Lo studio pone interrogativi sulla presenza di strumenti da lavoro o di cura personale come indici di costume. La diffusione dei falcetti non lascia dubbi sull'ambiente decisamente rurale. Per un oggetto d'uso comune come il coltello, la ricerca rende conto dei diversi tipi di impugnatura e di lama, proponendo dei raggruppamenti tipologici per aree. Ritrovamenti disomogenei di cesoie pongono interrogativi sul loro impiego che l'autrice propone di interpretare a servizio della tonsura del bestiame. Come interpretare invece l'esiguità del ritrovamento di rasoi? Prima dell'arrivo dei Romani la popolazione maschile che abitava queste terre si lasciava di norma crescere la barba come ci indica in genere anche l'iconografia romana dei barbari?
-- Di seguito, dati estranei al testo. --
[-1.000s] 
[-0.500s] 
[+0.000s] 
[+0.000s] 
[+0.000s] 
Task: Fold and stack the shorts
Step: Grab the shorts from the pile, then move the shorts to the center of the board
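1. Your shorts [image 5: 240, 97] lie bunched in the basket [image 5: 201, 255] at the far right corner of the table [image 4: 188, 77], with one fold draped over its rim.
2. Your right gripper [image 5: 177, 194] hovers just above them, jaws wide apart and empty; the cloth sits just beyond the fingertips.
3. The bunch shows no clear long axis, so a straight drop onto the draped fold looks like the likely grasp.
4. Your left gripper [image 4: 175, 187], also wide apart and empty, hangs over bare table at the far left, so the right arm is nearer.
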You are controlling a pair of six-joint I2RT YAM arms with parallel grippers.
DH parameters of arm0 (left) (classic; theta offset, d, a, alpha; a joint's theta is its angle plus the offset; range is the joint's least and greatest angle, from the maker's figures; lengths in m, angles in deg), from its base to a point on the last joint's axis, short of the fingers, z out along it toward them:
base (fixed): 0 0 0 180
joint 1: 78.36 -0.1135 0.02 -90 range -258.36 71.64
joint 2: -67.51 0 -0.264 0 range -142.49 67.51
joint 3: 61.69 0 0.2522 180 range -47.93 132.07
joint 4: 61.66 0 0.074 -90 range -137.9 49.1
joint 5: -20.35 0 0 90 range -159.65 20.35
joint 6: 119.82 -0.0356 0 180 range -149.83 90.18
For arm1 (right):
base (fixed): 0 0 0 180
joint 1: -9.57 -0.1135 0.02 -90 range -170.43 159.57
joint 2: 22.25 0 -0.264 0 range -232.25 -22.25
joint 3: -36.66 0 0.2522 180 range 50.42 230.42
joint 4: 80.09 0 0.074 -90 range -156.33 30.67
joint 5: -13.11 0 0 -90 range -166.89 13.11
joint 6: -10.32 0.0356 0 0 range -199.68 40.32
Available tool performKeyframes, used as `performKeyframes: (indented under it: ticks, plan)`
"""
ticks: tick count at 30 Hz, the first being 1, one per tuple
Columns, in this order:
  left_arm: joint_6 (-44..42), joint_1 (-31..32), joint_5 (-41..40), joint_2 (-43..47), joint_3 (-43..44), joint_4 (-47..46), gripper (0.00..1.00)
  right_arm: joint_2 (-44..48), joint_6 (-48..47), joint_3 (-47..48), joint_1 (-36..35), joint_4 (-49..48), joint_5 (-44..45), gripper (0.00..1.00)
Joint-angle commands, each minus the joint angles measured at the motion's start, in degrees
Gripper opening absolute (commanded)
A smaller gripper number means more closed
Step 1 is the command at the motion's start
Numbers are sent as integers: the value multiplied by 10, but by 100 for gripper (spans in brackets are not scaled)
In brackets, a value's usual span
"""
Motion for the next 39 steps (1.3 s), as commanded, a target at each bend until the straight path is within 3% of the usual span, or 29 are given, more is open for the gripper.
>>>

Nell'età considerata l'abitato protostorico non fu mai del tutto abbandonato, si registra infatti una continuità insediativa nelle abitazioni in camere in roccia già impiegate nel precedente periodo golasecchiano, per quanto altre aree già abitate in antico (Pianvalle, Casate) furono alla fine della seconda età del ferro utilizzate come sepolcreti. Dall'epoca degli scontri militari tra Insubri e Romani all'inizio del II secolo a. C. l'indagine archeologica verifica progressivi spostamenti insediativi verso la convalle di Como e verso la pianura brianzola con un pullulare di piccoli villaggi rurali, nelle aree cioé dove sarebbe avvenuta la romanizzazione. Purtroppo scoperte casuali e sporadiche hanno impedito ricostruzioni chiare e molte indagini sulle necropoli furono condotte con metodi non ancora scientifici. Tuttavia ritrovamenti importanti come quelli di Borgo Vico, ma isolati e lontani dall'abitato di Prestino, fanno propendere la studiosa per l'ipotesi di altri insediamenti abitativi finora sfuggiti al rilevamento archeologico. Alla luce delle affermazioni degli scrittori antichi come il geografo greco Strabone che valutava l'abitato di Como come un centro di grandezza media, Marta Rapi avanza il dubbio che la documentazione archeologica sia parziale e sottolinea la necessità di nuove indagini sul terreno, riconoscendone la difficoltà. Non manca una storia degli studi dall'Ottocento ad oggi che rileva diversità di atteggiamento in personalità come il Garovaglio e il Barelli, ma attesta il fondamentale ruolo culturale svolto dalla Società Archeologica Comense e dai Musei Civici di Como.
Marta Rapi, «La seconda Età del Ferro nell'area di Como e dintorni», Presentazione oggi alle 17.30, al Museo Giovio, in piazza Medaglie d'Oro. Ingresso libero.